I think I already know what the problem is. My friend told me the SOC is using an IDS/IPS solution you would all recognize, coupled with a SIM/SEM you would all recognize. If that is the extent of the tools available to the SOC analysts, I pretty much know what I am going to say before I even arrive.

The vast majority of security tools -- especially prevention-oriented tools -- are alert-centric. They are created by developers who assume they can understand attacks, code them into solutions, and have a customer deploy them properly and in the expected environment. The reality is this situation fails on a majority of counts, if not all counts. For example, who would ever have expected the Adobe Acrobat JavaScript Execution Bug as explained by my friend Nitesh Dhanjani?

The problem with a purely alert-centric tool is that it cannot handle all the rich varieties of conditions that it will encounter in a production network -- ever. As soon as it's updated something new appears. The only "solutions" that truly work are those that completely eliminate classes of vulnerabilities. (I think I've written about this before, and I know others have said much more than me on that issue.)

So what does an analyst do with an alert-centric tool, like an IDS/IPS? The analysis process looks like the figure at left. When you only have alerts to handle, you quickly reach a dead end. This is why I know the problem at the SOC before I get there. They're using alert-centric tools. The "detection" and "response" mission becomes "process tickets" generated when the alert-centric tool blinks red. The focus is on processing tickets, not finding intrusions. What else can these analysts do? Their tools are a straightjacket.
Network Security Monitoring (NSM) is different.
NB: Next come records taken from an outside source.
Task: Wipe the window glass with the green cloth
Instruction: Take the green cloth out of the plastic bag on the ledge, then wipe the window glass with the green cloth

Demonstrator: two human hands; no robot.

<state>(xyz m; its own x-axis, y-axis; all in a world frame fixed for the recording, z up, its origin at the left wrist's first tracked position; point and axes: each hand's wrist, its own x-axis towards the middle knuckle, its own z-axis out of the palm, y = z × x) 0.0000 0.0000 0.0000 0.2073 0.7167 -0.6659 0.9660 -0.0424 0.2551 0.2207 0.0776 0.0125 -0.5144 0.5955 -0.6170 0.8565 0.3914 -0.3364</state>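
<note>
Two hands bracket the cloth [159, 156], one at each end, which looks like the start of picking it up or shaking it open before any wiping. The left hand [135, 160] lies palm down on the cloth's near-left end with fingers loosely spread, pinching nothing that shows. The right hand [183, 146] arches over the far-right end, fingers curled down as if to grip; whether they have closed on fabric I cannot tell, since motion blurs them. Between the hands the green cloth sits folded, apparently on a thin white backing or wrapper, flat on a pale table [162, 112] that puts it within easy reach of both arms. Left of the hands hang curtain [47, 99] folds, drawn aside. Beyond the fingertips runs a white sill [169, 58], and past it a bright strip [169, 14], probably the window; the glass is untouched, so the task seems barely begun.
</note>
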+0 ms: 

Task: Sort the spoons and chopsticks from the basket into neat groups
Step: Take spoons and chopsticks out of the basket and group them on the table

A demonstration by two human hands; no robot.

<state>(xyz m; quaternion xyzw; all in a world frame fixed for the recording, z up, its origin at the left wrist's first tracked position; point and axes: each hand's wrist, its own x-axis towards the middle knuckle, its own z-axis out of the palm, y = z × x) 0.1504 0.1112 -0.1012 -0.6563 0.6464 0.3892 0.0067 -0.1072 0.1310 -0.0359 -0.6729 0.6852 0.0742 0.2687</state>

Generating statistical, session, full content, and alert data gives analysts some place to go when they get an alert -- or when they want to do manual analysis. All of the best intrusions I've ever found were discovered manually. Sure, I've discovered compromises solely using IDS alerts, but all of the best subsequent investigation relied on NSM data.

With NSM, an alert is the beginning of the investigation, not the end, as shown at right. What does this have to do with Hawke and the Machine? An analyst using an alert-centric tool is only as good as the tool.

An analyst using NSM data can exceed the capabilities of the tool.

Here's a related thought. Years ago I told Snort creator Marty Roesch how I perform NSM analysis. He said "Richard, I wrote Snort so you don't have to look at packets." I replied, "Marty, I look at packets because you wrote Snort."

Why is a person better than a machine, in cases like this? The reason is a person is more creative and adaptable. A person can develop a feel for a network. A person can read about a new exploit Wednesday morning and mine NSM data for evidence of that attack faster than a vendor can issue some sort of updated detection or prevention method. Machines are good for providing hints about where to look, which is why I still use IDS'. However, I frequently do completely manual analysis with systems like Sguil, looking for interesting patterns or sessions that my IDS doesn't know.

I'll close with the note that some vendors are using what I call a "dumb is better" approach for generating alert data. For example, you can read about Tenable Security's Never Before Seen approach to identifying interesting events. This is exactly the sort of alert that is helpful, assuming I can then turn to other NSM data to learn more about it. Never Before Seen (NBS) is a great way to identify events which are new. You can apply this to many sorts of issues, which I will not address here but are mentioned by Ron Gula in his blog.

(Disclaimers: Before you argue that your system already does this, I know this approach is a lot older than the Tenable post. I know Marcus was already doing this well before he joined Tenable. The point is that I can read and learn about it thank to the Tenable blog. I can't point my clients to vague marketing materials on other vendor's sites and expect my clients to make sense of what they're reading. Thanks to the Tenable blog I can learn about systems like Tenable written with a technical angle and real product screenshots and so on.)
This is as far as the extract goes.